From 1993 to 1997, 102 patients with AKS were identified at two affiliated hospitals. We excluded 34 patients >60 years old because of the increased prevalence of degenerative heart disease (8,9), 2 with history of rheumatic fever or intravenous drug abuse, 4 with other spondyloarthropathies, and 18 because of refusal to participate or inability to establish communication. The remaining 44 patients constituted our study group (71% of those eligible) and prospectively underwent TEE and rheumatologic evaluations. They all denied cardiac symptoms, but four (9%) were known to have valve disease or a heart murmur (three had had valve surgery). Thirty-nine patients tested for syphilis had negative results.

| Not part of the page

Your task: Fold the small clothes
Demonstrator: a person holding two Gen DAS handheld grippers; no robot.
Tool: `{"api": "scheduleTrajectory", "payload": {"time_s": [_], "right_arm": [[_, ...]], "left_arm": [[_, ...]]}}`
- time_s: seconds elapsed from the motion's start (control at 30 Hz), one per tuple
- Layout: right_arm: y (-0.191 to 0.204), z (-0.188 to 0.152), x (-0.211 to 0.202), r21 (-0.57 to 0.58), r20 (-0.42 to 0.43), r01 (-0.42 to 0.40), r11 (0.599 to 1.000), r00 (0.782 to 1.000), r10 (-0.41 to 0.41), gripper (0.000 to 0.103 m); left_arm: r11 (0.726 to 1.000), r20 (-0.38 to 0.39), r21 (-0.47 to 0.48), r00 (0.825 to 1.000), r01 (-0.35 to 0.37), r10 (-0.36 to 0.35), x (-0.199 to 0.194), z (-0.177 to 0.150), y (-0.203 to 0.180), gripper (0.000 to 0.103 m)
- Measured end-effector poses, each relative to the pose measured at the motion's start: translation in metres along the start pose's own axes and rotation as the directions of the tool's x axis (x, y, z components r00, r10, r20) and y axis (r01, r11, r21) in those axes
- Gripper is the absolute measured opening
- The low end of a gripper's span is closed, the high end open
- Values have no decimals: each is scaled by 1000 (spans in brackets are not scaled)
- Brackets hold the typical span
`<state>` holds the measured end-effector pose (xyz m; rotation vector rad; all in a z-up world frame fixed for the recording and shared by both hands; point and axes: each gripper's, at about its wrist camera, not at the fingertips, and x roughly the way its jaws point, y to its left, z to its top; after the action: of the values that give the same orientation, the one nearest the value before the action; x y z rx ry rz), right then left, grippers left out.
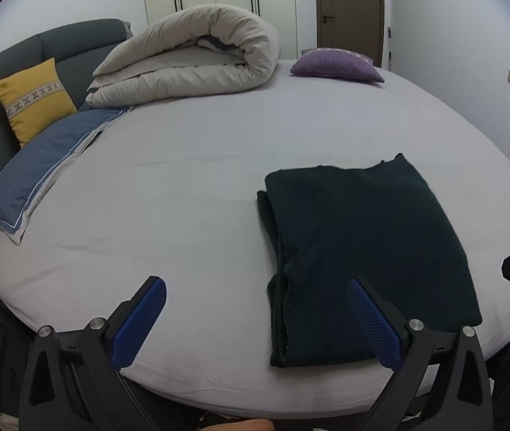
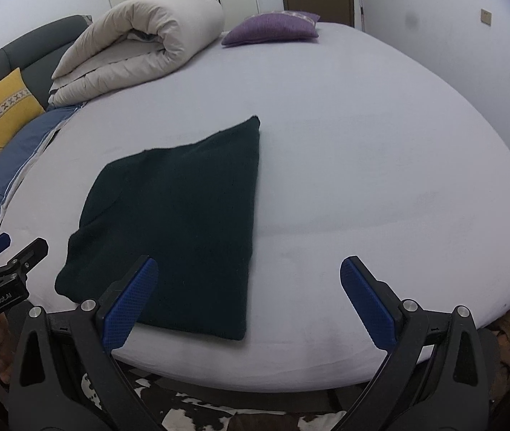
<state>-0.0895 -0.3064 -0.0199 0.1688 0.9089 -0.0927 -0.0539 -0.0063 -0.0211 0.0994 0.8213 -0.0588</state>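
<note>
Your left gripper (image 1: pixel 255 309) hangs over the bed's near edge, jaws spread wide, nothing between them. Your right gripper (image 2: pixel 247 287) sits the same way: jaws released, empty, just above the near edge. The dark garment (image 2: pixel 183 215) lies folded flat on the grey sheet (image 2: pixel 362 143), close to the near edge of the bed, between your two grippers. A rolled beige duvet (image 1: pixel 190 54) and a purple cushion (image 1: pixel 337 63) rest along the far edge; a yellow cushion (image 1: pixel 34 98) leans at the far left corner.

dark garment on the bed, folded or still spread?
Folded: the dark garment lies as a compact rectangle, layered edges stacked along its left side; both jaws open, clear of it.
</note>
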Motion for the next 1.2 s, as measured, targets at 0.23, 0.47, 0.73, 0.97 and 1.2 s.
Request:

The results of TEE and clinical evaluations were compared with those of 30 gender- and age-matched healthy volunteers (Table 1). The Human Research Committee of the University of New Mexico approved the study, and all subjects signed informed consent.
Clinical evaluation.
The activity, functional and global indexes of AKS disease for the 6 months preceding TEE were determined and each was scored from 0 to 10 (10–12). Spinal disease was assessed by the metrology index of cervical, lumbar and sacroiliac joint motion and scored from 0 to 10, the Stoke’s lumbar spine radiographic score ranged from 0 to 72, and the Dale’s sacroiliitis radiographic staging ranged from 0 (normal joints) to V (bilateral bony ankylosis) (13–15). An observer unaware of clinical and TEE data determined the radiographic scores.
A laboratory activity score of 0 to 5 was derived from five abnormalities: anemia, leukopenia or leukocytosis, thrombocytopenia, high erythrocyte sedimentation rate and high C-reactive protein. This score resulted from at least three tests performed within 12 months preceding TEE.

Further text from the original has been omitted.